Input data.
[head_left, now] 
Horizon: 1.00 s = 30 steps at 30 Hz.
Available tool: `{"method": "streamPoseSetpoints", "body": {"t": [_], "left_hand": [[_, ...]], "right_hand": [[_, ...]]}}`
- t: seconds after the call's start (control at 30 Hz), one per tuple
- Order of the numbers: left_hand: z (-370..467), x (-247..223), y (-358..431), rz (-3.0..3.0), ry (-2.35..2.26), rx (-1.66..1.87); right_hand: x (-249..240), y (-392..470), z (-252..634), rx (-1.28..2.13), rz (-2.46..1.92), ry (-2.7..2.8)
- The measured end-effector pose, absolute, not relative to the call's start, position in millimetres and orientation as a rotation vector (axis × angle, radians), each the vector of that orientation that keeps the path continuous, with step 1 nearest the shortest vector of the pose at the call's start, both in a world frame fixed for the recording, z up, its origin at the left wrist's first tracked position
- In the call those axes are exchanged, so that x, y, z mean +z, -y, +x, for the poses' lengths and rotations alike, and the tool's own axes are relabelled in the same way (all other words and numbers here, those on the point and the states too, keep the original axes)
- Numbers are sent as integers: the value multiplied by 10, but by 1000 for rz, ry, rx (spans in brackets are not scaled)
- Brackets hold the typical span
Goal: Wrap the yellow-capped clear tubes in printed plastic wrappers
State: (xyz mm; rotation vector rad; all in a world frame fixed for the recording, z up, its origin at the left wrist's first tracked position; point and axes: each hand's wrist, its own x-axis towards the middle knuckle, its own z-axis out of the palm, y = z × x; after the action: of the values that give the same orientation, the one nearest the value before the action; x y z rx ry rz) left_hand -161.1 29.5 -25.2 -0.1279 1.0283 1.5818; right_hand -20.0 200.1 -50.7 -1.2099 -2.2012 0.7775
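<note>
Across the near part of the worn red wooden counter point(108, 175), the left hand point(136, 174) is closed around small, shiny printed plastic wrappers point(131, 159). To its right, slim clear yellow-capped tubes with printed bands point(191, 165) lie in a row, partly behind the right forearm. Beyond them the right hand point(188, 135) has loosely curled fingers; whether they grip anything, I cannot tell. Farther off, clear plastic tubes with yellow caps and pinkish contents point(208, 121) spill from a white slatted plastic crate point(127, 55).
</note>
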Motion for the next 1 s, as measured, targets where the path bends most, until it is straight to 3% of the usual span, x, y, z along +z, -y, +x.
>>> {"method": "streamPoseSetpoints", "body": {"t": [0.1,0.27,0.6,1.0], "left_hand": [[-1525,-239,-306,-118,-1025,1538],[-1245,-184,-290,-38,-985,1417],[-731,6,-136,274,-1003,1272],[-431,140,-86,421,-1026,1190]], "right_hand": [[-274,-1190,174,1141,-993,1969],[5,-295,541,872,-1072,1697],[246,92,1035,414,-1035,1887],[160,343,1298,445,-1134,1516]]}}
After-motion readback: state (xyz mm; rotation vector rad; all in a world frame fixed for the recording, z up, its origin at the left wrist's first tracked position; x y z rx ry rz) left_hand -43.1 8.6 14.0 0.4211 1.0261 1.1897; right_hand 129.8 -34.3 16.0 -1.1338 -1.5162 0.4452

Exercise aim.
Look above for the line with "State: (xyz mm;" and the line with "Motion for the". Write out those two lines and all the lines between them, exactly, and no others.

Task result.
State: (xyz mm; rotation vector rad; all in a world frame fixed for the recording, z up, its origin at the left wrist's first tracked position; point and axes: each hand's wrist, its own x-axis towards the middle knuckle, its own z-axis out of the palm, y = z × x; after the action: of the values that give the same orientation, the one nearest the value before the action; x y z rx ry rz) left_hand -161.1 29.5 -25.2 -0.1279 1.0283 1.5818; right_hand -20.0 200.1 -50.7 -1.2099 -2.2012 0.7775
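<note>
Across the near part of the worn red wooden counter point(108, 175), the left hand point(136, 174) is closed around small, shiny printed plastic wrappers point(131, 159). To its right, slim clear yellow-capped tubes with printed bands point(191, 165) lie in a row, partly behind the right forearm. Beyond them the right hand point(188, 135) has loosely curled fingers; whether they grip anything, I cannot tell. Farther off, clear plastic tubes with yellow caps and pinkish contents point(208, 121) spill from a white slatted plastic crate point(127, 55).
</note>
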Motion for the next 1 s, as measured, targets where the path bends most, until it is straight to 3% of the usual span, x, y, z along +z, -y, +x.

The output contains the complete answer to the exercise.